Posted: Fri Jul 08, 2005 7:22 am
by OSDesign
I have read couple of articles about filesystem. I know the basic, we hate to built a fat, a kind of table with filenames and the adress on the hard drive.

I searched on google but I just can't find anything specific about questions I ask me :)

But Im a little lost about how to create it.

1) Sectors of hdd are always 512 bytes ? or if this is determined by the format ? If not, a hdd total space is calculated like that: 512XNumber of sector per cylinder X number of cylinder X number of head X Number of face per cylinder ?

I know the bios int can allow to write into a specific sector, head and cylinder, but can we write on a specific area on the sector ? Or if we always have to write at the beginning of a sector ? In that case we loosing space, right ?

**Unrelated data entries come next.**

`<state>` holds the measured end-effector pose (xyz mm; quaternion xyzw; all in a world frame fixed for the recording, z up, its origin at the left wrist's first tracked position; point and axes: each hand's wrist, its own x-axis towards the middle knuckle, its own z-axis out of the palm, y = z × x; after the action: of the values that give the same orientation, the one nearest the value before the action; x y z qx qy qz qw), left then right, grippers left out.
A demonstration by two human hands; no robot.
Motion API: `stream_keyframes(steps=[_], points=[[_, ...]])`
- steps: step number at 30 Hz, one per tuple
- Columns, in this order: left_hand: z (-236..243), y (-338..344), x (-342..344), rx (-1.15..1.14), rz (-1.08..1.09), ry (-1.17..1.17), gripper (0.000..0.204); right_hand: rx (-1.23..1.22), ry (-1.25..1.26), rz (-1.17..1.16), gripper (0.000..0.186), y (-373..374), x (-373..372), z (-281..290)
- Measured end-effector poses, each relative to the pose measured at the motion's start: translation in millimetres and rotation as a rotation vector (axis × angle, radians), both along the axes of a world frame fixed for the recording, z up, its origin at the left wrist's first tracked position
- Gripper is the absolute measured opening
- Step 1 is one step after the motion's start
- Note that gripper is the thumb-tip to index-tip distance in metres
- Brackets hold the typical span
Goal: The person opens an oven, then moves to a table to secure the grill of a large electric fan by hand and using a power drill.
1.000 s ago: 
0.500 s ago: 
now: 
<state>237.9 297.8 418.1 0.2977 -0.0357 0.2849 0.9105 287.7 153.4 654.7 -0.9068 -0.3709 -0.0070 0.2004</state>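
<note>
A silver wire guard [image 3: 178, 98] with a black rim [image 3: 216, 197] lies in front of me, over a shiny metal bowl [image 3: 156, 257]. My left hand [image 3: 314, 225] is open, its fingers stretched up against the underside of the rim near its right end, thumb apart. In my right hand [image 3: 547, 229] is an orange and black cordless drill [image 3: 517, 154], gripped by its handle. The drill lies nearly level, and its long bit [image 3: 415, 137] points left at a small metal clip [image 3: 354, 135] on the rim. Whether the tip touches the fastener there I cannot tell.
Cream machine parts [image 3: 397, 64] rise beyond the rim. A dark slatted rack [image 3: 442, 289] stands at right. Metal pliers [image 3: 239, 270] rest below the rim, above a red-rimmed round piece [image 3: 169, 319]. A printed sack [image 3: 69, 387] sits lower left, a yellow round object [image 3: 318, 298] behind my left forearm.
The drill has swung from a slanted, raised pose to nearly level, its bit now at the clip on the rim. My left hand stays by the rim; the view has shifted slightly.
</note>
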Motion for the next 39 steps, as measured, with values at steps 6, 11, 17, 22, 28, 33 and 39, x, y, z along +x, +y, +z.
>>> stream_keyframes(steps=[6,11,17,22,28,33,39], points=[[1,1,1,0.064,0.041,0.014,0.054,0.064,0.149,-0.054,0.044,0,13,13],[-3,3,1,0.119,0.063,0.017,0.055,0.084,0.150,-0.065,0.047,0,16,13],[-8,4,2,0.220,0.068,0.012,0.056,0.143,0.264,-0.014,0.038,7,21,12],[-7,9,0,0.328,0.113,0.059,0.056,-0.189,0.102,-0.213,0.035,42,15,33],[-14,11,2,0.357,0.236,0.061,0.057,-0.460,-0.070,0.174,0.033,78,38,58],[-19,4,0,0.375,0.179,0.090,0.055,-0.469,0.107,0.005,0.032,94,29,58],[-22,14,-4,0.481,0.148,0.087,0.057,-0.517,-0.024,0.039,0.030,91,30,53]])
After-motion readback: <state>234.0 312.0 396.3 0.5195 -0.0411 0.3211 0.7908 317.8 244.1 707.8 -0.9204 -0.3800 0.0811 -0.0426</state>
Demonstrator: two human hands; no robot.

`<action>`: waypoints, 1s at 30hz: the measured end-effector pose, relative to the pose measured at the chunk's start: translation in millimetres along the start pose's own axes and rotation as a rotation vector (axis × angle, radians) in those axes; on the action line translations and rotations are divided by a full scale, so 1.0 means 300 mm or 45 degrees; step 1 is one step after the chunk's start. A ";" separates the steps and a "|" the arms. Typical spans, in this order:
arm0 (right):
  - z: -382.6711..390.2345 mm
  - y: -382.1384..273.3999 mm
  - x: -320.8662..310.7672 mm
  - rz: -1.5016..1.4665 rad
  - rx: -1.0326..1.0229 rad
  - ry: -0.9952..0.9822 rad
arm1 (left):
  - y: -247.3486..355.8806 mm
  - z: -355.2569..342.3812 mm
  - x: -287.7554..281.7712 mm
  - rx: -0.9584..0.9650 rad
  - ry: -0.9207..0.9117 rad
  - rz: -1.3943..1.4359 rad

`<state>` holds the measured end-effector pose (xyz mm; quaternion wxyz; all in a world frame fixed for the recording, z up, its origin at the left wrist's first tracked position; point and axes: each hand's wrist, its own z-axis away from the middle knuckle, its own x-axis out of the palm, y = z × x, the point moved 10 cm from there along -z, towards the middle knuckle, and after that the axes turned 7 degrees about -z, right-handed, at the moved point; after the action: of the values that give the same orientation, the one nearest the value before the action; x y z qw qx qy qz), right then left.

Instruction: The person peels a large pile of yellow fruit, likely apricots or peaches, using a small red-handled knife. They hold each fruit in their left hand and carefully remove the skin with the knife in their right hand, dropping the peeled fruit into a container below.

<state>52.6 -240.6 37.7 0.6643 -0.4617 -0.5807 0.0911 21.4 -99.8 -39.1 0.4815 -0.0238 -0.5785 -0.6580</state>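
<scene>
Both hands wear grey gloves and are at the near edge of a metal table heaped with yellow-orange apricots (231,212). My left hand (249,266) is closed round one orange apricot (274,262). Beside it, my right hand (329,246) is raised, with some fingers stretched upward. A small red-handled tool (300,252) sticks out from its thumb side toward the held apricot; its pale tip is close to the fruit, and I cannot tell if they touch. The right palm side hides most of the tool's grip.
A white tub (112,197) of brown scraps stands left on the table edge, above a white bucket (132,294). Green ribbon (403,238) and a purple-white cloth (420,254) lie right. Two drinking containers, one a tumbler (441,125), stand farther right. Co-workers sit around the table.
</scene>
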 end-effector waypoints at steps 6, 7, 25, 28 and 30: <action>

In the bios int 13h we can read a specfic number of sector, on a head and a cylinder, but in my FAT I have to write something like: fileXYZ.EXT and his adress: one byte for the sector, one byte for the head and one for the cylinder ?

How can I read/write file on the disk with a specific on the hard drive ?

And finally, where I have to store my fat, or my filesystem structure table ? on sector 1 ? (0 is used by the bootstrap)

The table can grow because we delete, creating files, how many space I should reserve for the FAT ?

As example, where is stored the FAT32 of Windows 98/2000/XP ?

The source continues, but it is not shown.